■ REQUIREMENT
Apart from the images, output the data below exactly.

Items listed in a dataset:
<<<<

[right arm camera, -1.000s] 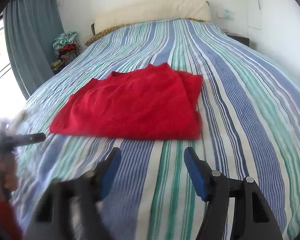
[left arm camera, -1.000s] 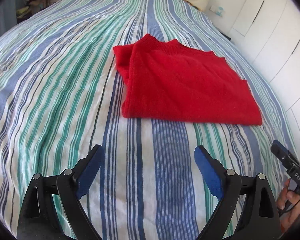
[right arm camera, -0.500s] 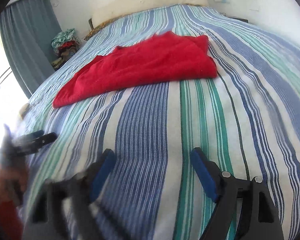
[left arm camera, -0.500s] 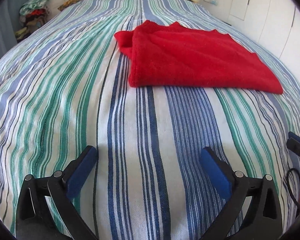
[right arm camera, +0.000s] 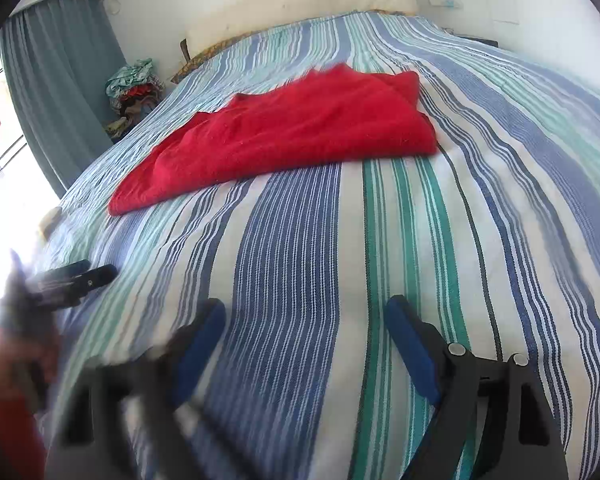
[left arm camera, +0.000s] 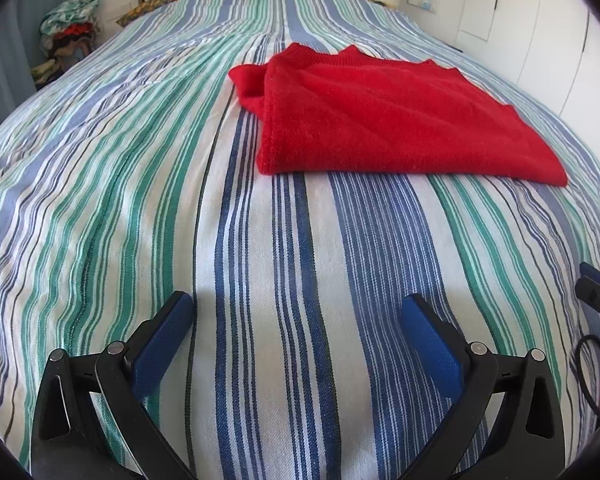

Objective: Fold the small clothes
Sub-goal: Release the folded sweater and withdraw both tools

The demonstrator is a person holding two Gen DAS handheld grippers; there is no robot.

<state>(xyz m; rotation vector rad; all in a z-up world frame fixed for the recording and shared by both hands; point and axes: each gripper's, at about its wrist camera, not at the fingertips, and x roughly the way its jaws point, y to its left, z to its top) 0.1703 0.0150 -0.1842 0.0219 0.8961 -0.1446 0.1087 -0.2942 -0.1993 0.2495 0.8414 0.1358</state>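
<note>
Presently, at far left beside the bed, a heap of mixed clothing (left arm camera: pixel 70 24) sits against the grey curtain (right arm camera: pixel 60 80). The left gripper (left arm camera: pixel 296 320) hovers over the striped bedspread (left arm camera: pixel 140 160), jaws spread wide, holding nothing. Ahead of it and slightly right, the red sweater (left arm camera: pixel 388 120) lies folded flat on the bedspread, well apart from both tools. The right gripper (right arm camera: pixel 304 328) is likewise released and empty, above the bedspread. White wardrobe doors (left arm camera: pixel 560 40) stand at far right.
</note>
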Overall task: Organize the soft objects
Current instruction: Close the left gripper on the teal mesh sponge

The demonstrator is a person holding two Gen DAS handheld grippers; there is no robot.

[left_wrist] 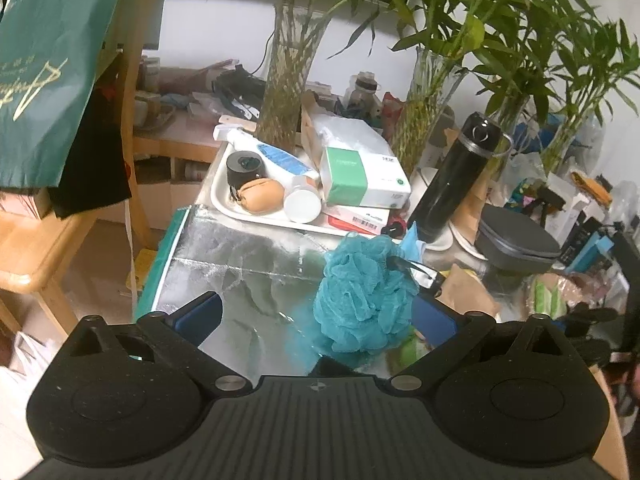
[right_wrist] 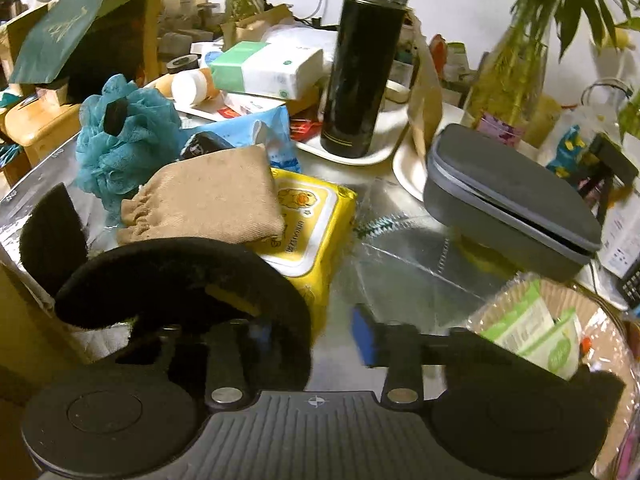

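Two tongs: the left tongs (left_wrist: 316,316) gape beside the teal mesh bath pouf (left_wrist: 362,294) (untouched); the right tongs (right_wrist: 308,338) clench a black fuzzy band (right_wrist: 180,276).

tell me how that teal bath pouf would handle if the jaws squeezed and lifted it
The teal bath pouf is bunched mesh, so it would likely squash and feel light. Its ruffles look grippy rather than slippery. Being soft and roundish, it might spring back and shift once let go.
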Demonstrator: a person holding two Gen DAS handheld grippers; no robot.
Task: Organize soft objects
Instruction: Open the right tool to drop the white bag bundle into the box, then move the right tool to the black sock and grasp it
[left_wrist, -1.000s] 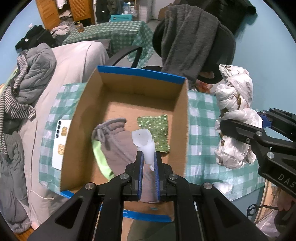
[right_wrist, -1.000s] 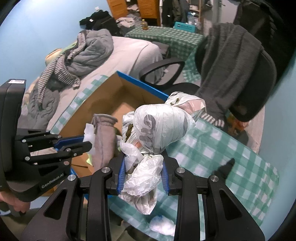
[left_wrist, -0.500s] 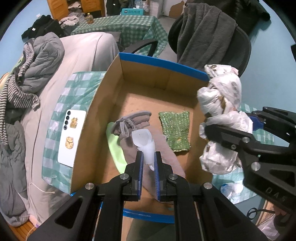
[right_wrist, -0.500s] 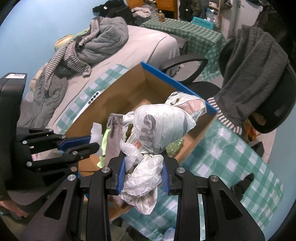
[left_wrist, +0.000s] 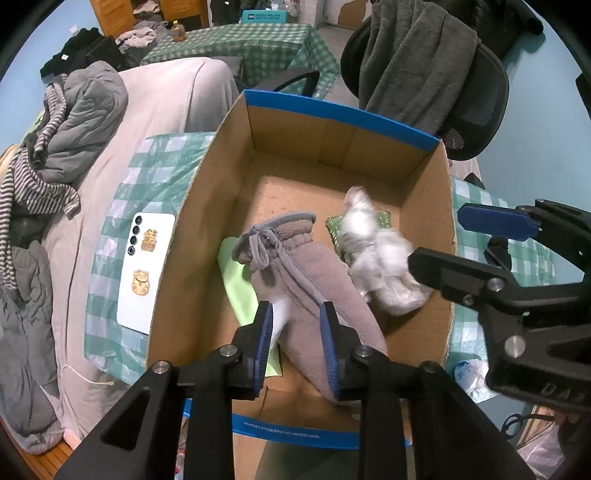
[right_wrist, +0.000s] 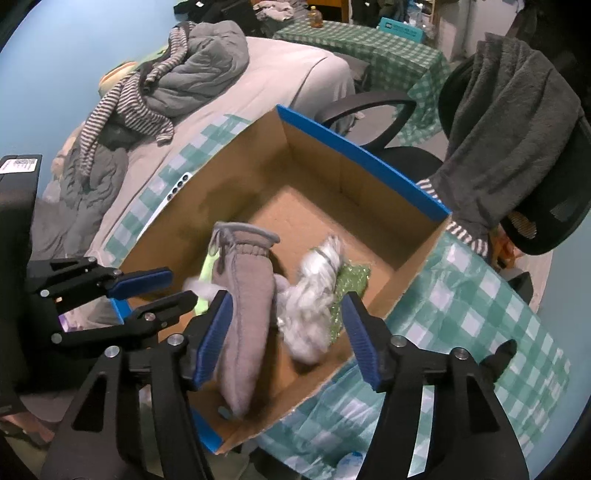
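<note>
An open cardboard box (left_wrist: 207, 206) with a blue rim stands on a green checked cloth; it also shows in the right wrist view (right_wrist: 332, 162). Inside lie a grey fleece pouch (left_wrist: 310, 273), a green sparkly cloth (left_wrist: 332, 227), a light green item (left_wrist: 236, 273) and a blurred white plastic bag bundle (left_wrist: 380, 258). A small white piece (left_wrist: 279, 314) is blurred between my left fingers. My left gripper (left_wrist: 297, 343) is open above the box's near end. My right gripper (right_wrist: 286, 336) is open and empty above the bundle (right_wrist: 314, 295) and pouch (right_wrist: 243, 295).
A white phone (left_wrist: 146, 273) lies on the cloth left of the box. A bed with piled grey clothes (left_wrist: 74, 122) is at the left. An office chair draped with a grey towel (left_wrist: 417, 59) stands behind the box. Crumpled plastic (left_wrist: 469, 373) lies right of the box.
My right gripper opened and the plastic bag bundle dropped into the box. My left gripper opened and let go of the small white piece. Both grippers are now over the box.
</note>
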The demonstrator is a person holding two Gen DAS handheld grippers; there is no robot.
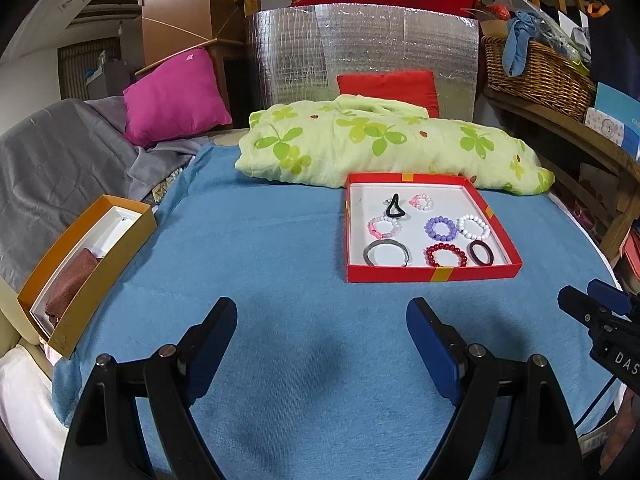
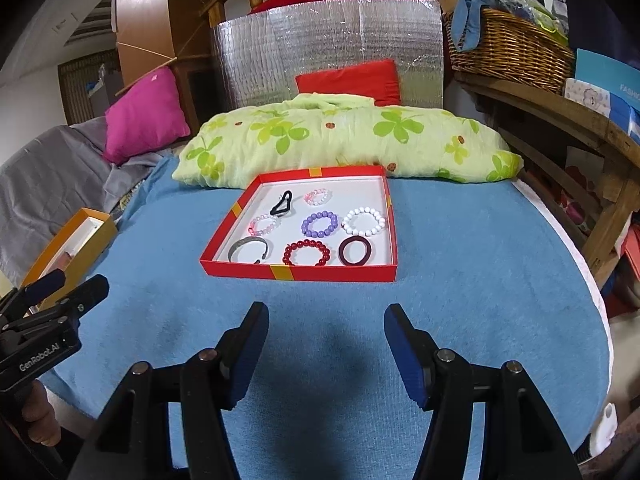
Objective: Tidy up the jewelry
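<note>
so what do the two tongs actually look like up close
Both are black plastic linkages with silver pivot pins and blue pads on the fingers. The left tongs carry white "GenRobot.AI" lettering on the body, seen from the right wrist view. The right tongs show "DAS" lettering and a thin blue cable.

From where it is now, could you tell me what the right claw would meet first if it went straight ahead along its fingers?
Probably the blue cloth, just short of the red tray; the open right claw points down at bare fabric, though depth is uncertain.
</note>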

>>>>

■ SOLUTION FOR THIS PROBLEM
[right arm camera, -1.000s] 
[left arm camera, -1.000s] 
[right arm camera, -0.500s] 
[left arm camera, -0.500s] 
[right arm camera, +0.000s] 
[left arm camera, +0.000s] 

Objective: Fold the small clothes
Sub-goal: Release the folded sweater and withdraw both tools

The demonstrator is a person holding two Gen DAS handheld grippers; there is no robot.

<state>(xyz m; rotation vector rad; all in a z-up world frame fixed for the recording and shared by both hands; point and axes: each gripper's, at about its wrist camera, not at the fingertips, and x roughly the way its jaws point, y to its left, z to its top) 0.1703 0.0150 -0.1842 0.0219 0.8961 -0.1446 0.1087 -0.2942 -0.1993 0.2495 0.8414 0.1358</state>
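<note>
Presently, at far left beside the bed, a heap of mixed clothing (left arm camera: pixel 70 24) sits against the grey curtain (right arm camera: pixel 60 80). The left gripper (left arm camera: pixel 296 320) hovers over the striped bedspread (left arm camera: pixel 140 160), jaws spread wide, holding nothing. Ahead of it and slightly right, the red sweater (left arm camera: pixel 388 120) lies folded flat on the bedspread, well apart from both tools. The right gripper (right arm camera: pixel 304 328) is likewise released and empty, above the bedspread. White wardrobe doors (left arm camera: pixel 560 40) stand at far right.
</note>
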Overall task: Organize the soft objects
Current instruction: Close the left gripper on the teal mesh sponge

The demonstrator is a person holding two Gen DAS handheld grippers; there is no robot.

[left_wrist] 
[right_wrist] 

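Two tongs: the left tongs (left_wrist: 316,316) gape beside the teal mesh bath pouf (left_wrist: 362,294) (untouched); the right tongs (right_wrist: 308,338) clench a black fuzzy band (right_wrist: 180,276).

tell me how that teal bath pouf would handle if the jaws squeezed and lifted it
The teal bath pouf is bunched mesh, so it would likely squash and feel light. Its ruffles look grippy rather than slippery. Being soft and roundish, it might spring back and shift once let go.
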Demonstrator: a person holding two Gen DAS handheld grippers; no robot.
Task: Organize soft objects
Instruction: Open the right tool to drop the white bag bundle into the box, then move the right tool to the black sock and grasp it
[left_wrist, -1.000s] 
[right_wrist, -1.000s] 
[left_wrist, -0.500s] 
[right_wrist, -0.500s] 
[left_wrist, +0.000s] 
[right_wrist, +0.000s] 
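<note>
An open cardboard box (left_wrist: 207, 206) with a blue rim stands on a green checked cloth; it also shows in the right wrist view (right_wrist: 332, 162). Inside lie a grey fleece pouch (left_wrist: 310, 273), a green sparkly cloth (left_wrist: 332, 227), a light green item (left_wrist: 236, 273) and a blurred white plastic bag bundle (left_wrist: 380, 258). A small white piece (left_wrist: 279, 314) is blurred between my left fingers. My left gripper (left_wrist: 297, 343) is open above the box's near end. My right gripper (right_wrist: 286, 336) is open and empty above the bundle (right_wrist: 314, 295) and pouch (right_wrist: 243, 295).
A white phone (left_wrist: 146, 273) lies on the cloth left of the box. A bed with piled grey clothes (left_wrist: 74, 122) is at the left. An office chair draped with a grey towel (left_wrist: 417, 59) stands behind the box. Crumpled plastic (left_wrist: 469, 373) lies right of the box.
My right gripper opened and the plastic bag bundle dropped into the box. My left gripper opened and let go of the small white piece. Both grippers are now over the box.
</note>
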The demonstrator is a person holding two Gen DAS handheld grippers; there is no robot.
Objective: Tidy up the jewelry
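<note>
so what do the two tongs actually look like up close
Both are black plastic linkages with silver pivot pins and blue pads on the fingers. The left tongs carry white "GenRobot.AI" lettering on the body, seen from the right wrist view. The right tongs show "DAS" lettering and a thin blue cable.

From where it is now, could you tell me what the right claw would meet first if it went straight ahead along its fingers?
Probably the blue cloth, just short of the red tray; the open right claw points down at bare fabric, though depth is uncertain.
</note>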

The exercise requires no further work.